Inviscid AI, a Singapore company focused on real-time thermodynamic simulation using physics-informed neural networks, has reported eightfold revenue growth since joining the USI programme. Sesame Sustainability, an AI-driven industrial decarbonisation software platform founded by alumni of the Massachusetts Institute of Technology, has secured paid pilot engagements with Swedish multinational ABB and received strong interest from a strategic investor. Smart Tire Company, a US-based venture commercialising airless tyres derived from shape-memory alloy technology, is advancing pilot projects linked to NASA-affiliated programmes. Mimicrete, a UK based company working on self-healing concrete solutions, has commenced a pilot in Singapore with The GEAR by Kajima, supported by Enterprise Singapore. Pronoe, a French company focused on carbon capture through modular ocean alkalinity systems, is working on a carbon removal pre-purchase agreement project with Frontier, backed by Meta and Google.
Both Qarbotech and Mimicrete are also in the process of establishing or expanding their presence in Singapore, underscoring the city's role as a regional launchpad for deep tech commercialisation and scale-up.

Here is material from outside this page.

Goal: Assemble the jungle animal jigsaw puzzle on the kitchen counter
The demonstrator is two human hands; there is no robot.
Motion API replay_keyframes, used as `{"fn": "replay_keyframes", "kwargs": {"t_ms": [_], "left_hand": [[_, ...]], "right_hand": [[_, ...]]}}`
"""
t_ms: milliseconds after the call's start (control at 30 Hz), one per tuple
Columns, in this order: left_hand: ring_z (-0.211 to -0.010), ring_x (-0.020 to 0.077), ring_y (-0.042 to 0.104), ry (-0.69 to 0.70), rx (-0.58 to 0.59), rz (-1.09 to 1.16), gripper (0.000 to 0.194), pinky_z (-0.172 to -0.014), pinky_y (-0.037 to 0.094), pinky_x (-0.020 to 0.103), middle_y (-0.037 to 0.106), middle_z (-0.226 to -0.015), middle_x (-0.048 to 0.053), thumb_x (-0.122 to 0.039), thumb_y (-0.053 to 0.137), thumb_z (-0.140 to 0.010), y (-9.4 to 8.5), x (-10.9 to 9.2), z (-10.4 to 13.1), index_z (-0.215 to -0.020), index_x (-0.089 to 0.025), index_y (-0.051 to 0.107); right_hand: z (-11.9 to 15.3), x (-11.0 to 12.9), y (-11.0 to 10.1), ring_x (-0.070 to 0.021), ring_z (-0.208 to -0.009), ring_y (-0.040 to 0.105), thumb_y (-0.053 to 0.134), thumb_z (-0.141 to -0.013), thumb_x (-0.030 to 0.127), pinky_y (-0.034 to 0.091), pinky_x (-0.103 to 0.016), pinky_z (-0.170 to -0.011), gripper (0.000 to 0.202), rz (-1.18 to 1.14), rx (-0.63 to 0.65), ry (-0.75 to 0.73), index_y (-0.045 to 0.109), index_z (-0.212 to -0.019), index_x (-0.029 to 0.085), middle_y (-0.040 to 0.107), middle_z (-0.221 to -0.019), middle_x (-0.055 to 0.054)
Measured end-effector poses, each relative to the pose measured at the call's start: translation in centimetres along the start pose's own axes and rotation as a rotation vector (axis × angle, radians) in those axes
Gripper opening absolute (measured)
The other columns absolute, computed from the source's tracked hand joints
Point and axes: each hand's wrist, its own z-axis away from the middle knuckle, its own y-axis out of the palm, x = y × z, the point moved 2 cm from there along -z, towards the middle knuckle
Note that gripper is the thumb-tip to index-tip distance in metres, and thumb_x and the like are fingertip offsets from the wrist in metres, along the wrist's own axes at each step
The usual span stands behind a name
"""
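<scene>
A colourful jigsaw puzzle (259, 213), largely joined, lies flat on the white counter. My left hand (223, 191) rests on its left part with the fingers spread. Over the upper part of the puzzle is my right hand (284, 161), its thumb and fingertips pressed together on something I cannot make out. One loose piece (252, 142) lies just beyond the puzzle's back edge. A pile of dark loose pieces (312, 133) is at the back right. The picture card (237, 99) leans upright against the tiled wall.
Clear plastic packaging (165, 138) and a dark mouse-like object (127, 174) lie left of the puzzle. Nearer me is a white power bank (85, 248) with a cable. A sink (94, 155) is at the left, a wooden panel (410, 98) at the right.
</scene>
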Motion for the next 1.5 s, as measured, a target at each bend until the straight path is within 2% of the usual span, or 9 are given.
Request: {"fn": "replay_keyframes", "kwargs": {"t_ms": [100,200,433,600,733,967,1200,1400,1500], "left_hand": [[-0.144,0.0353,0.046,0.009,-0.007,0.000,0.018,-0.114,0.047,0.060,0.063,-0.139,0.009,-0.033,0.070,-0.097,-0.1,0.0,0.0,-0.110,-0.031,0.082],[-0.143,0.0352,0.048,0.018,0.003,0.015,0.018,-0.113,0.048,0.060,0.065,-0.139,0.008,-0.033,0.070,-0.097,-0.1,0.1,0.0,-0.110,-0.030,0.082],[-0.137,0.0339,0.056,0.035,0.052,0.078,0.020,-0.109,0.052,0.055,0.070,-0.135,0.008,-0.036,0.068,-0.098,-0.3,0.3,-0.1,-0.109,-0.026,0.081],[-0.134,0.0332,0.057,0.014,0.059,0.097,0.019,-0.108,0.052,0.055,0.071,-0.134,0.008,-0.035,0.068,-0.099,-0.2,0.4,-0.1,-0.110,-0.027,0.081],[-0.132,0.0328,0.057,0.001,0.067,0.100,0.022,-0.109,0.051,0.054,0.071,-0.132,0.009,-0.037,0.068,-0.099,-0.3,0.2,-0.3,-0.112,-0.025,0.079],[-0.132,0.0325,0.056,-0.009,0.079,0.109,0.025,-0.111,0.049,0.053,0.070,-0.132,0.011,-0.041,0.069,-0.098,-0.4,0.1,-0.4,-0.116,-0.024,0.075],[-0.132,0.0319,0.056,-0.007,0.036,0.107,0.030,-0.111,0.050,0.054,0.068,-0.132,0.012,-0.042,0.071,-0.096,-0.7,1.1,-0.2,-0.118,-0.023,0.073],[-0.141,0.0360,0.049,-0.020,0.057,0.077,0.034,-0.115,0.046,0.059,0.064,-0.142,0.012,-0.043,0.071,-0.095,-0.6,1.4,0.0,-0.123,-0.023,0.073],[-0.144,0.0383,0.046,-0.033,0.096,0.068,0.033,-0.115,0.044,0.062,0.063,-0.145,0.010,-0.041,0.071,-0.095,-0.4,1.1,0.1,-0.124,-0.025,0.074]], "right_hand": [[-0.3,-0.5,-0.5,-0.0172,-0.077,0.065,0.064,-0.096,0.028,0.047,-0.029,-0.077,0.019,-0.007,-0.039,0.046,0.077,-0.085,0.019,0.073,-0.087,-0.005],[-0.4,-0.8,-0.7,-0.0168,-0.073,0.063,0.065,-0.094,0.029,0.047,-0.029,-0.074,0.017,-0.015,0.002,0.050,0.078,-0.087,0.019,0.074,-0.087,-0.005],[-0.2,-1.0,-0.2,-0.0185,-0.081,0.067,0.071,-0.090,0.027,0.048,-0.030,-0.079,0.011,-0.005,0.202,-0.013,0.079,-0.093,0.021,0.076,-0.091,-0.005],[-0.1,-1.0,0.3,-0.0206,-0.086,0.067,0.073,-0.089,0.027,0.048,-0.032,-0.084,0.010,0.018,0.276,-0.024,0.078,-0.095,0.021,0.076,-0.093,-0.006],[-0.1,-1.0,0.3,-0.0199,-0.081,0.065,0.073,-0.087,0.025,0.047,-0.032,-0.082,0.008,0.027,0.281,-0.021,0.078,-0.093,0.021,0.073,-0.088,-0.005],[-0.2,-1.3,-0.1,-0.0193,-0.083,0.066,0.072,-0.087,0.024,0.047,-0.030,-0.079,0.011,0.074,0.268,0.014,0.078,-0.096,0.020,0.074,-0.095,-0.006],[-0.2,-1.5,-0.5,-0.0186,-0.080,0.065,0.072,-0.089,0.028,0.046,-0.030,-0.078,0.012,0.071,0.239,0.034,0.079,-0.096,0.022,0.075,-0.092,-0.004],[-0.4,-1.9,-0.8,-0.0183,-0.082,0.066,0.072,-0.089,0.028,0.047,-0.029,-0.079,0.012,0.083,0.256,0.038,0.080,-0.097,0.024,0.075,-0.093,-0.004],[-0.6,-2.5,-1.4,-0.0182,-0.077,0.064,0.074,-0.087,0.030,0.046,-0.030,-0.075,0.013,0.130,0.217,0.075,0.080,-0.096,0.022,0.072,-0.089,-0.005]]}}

Advancing the 'Teaching Accelerator' Model
In line with SMU's emphasis on experiential and practice-oriented learning, another important benefit of the USI Fund is that it enables SMU students to learn directly from live ventures and real investment decisions through interactions with the founders and mentors on the USI programme, said Prof Lim.
She said, "Selected SMU students are embedded across stages of the USI platform - from startup evaluation and market analysis to diligence and portfolio support - allowing them to develop venture literacy, climate and sustainability insight, commercialisation know-how and applied decision-making skills beyond the classroom."
"By integrating capital deployment with deep experiential learning, the USI Fund reinforces SMU's mission as a global city university, where education, innovation, and real-world impact are closely intertwined," she added.